Ealing resident and journalist Yasmin Alibhai Brown played a key part in the chain of events that have led to disgraced BBC presenter Stuart Hall’s downfall. In her account she gives a glowing account of Lancashire Police. Unfortunately her account of Ealing police station will not come as a surprise to many of us:
So, I went to my police station in Ealing, sat for almost two hours waiting to hand it [a letter] in and feeling a bit foolish. The small reception area was crowded that day with victims of robberies and assaults, some addicts and a couple of drunk bores. I almost left a couple of times because it was taking so long and because I wasn’t sure what they would do with an anonymous letter. When, finally, it was my turn, the officer recording the “incident” looked uninterested.

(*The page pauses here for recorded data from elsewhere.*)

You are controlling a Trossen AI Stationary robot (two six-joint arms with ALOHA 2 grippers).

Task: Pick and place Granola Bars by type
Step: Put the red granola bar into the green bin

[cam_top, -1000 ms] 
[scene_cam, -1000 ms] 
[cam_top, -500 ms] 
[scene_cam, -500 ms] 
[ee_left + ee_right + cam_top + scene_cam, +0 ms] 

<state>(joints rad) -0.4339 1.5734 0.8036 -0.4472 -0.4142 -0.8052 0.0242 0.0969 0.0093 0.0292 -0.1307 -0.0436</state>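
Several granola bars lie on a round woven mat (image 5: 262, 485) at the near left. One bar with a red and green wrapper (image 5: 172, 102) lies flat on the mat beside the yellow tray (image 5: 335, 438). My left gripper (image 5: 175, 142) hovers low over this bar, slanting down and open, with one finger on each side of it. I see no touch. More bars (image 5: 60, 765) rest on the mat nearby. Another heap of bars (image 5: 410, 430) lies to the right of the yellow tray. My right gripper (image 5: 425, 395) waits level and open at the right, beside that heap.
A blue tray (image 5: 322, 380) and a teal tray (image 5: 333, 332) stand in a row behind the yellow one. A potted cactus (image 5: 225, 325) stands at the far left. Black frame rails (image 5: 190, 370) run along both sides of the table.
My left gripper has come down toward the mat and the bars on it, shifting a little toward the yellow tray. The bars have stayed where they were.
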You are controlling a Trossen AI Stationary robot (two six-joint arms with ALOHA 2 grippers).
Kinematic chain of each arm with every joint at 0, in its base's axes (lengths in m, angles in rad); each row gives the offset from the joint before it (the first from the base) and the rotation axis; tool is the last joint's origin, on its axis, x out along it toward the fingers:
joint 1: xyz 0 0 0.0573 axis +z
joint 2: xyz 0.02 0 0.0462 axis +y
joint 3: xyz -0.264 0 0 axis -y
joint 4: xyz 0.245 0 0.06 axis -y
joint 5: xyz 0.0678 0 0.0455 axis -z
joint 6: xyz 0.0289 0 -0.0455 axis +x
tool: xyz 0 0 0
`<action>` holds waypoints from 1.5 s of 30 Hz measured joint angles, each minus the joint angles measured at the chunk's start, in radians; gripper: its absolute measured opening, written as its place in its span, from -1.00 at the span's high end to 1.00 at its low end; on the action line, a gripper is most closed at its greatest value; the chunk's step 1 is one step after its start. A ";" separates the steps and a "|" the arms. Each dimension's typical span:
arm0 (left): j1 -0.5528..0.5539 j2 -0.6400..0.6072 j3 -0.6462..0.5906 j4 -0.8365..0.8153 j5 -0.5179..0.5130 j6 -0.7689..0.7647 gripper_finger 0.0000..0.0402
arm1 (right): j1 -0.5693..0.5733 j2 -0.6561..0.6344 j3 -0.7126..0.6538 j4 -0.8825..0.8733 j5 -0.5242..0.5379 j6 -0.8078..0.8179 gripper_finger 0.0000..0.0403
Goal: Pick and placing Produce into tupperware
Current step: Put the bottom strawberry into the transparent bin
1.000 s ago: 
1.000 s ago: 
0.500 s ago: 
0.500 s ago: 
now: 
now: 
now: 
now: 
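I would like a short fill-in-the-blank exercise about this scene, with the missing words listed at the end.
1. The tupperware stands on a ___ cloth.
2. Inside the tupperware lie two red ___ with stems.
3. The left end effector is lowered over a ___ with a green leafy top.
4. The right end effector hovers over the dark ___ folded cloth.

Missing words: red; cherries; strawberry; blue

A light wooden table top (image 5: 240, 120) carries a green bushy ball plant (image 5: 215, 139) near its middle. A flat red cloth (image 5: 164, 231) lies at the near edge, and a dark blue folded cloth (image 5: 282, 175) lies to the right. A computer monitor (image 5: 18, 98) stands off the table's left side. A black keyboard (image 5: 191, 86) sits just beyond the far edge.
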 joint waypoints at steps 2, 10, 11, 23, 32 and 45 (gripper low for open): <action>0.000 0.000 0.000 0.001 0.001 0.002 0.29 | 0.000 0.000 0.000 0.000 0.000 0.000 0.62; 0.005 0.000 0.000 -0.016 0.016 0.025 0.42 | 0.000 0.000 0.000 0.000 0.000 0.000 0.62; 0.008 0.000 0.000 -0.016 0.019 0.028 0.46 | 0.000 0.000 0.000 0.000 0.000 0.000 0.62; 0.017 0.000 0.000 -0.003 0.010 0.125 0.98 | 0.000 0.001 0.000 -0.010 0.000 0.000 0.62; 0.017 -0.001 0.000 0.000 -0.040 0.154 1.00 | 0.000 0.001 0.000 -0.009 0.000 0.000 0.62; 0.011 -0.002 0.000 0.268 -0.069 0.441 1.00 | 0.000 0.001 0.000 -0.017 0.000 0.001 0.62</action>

Ms Alibhai-Brown half excuses Ealing police with the phrase “crowded that day” but my own experience of Ealing police station has always been as she describes. A badly signed, dirty, unfriendly environment where one officer uses one workstation to go through an incredibly long process whilst people have to wait for an unacceptably long time.
There is no excuse for this level of service. It discourages the reporting of crime and is simply an insult to peole who are trying to do the right thing. Luckily Ealing Police did pass the letter on to Lancashire Police so the system worked. But, part of that chain was the awful “screw you” culture of the front desk at Ealing police station. If Yasmin Alibhai-Brown had been one millimetre less the good citizen that she clearly is then Stuart Hall might still have an unstained reputation today.
Ealing police station’s front desk must get a lot better.